Coleridge's Unitarianism represents a relatively late development in eighteenth-century Dissenting sectarianism. Whereas the Socinian doctrine survives from the sixteenth century, the English sect in its Enlightenment form becomes recognizable in the 1770s, with Joseph Priestley's defenses of Socinianism in pamphlets and sermons and with the foundation of the Essex Street congregation by Theophilus Lindsey in 1774.(12) Although late eighteenth-century Unitarianism represents a discrete phenomenon, it has often been indiscriminately described along with the other branches of Dissent. One salient example of this failure to discriminate between distinct communities is Burke's scornful attack in the Reflections on Richard Price for encouraging Dissent for its own sake:

Let the noble teachers but dissent, it is no matter from whom or from what. This great point once secured, it is taken for granted their religion will be rational and manly. I doubt whether religion would reap all the benefits which the calculating divine computes from this "great company of preachers." It would certainly be a valuable addition of nondescripts to the ample collection of known classes, genera and species, which at present beautify the hortus siccus of dissent.(13)

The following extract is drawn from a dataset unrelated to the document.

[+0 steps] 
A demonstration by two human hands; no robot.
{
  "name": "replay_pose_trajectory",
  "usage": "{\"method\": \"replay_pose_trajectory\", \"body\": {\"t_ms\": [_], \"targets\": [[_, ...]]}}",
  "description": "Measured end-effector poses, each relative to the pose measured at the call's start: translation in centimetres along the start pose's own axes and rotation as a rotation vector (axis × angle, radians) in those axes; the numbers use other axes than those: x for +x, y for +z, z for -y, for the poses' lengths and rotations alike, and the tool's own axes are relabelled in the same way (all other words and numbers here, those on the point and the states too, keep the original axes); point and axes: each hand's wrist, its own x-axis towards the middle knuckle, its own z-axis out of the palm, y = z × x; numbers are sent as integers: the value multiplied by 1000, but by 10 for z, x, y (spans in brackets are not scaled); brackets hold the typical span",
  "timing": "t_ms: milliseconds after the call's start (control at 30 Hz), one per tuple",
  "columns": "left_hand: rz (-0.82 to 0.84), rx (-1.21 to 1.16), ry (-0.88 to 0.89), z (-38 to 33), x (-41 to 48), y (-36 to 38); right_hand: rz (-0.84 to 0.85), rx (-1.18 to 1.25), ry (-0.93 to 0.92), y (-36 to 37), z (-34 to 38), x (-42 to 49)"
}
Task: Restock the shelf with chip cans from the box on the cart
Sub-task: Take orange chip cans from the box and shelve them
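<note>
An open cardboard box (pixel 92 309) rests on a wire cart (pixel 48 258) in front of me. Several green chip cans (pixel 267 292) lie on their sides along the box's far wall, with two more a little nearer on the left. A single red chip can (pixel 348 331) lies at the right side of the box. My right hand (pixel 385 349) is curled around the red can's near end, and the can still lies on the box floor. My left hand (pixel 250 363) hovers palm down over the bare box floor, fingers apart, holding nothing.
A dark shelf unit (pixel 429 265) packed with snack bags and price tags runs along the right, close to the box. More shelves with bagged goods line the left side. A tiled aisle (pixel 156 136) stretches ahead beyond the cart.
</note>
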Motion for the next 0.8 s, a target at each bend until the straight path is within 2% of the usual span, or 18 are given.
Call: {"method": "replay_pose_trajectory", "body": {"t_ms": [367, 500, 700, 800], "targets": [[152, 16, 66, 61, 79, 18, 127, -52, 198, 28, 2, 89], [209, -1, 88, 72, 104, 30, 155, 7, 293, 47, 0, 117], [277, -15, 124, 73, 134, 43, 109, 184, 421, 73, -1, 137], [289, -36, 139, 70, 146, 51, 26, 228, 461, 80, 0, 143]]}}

Burke's famous reduction of Dissent to a hortus siccus in the eighteenth century, echoed by Hazlitt in the nineteenth, represents an early moment in a long tradition that has affected both those hostile and sympathetic to religious dissidence. For many writers before and since Burke, Dissent has been divided into various classes, genera, and species, but essentially these have too often conformed to one unified image of Enlightenment rationality and Whiggish opposition to the establishment in Church and State. The "great point" of their Dissent from the Church of England homogenizes the collective identities of Dissenters and flattens the very real cultural and social distinctions that accompany their theological differences.

Especially in idiosyncratic cases such as Coleridge, however, Dissent needs to be understood with a particularity seldom afforded in critical treatments of religion in late-eighteenth-century and romantic literature and culture. The case of Coleridge in the 1790s demands that we treat Dissent in precise terms if it is to tell us anything new about his early positions and productions, for several strands of Dissenting religion come together in the history of Coleridge's early romanticism. More extreme in its rationalist creed of Christ's humanity than Arminian...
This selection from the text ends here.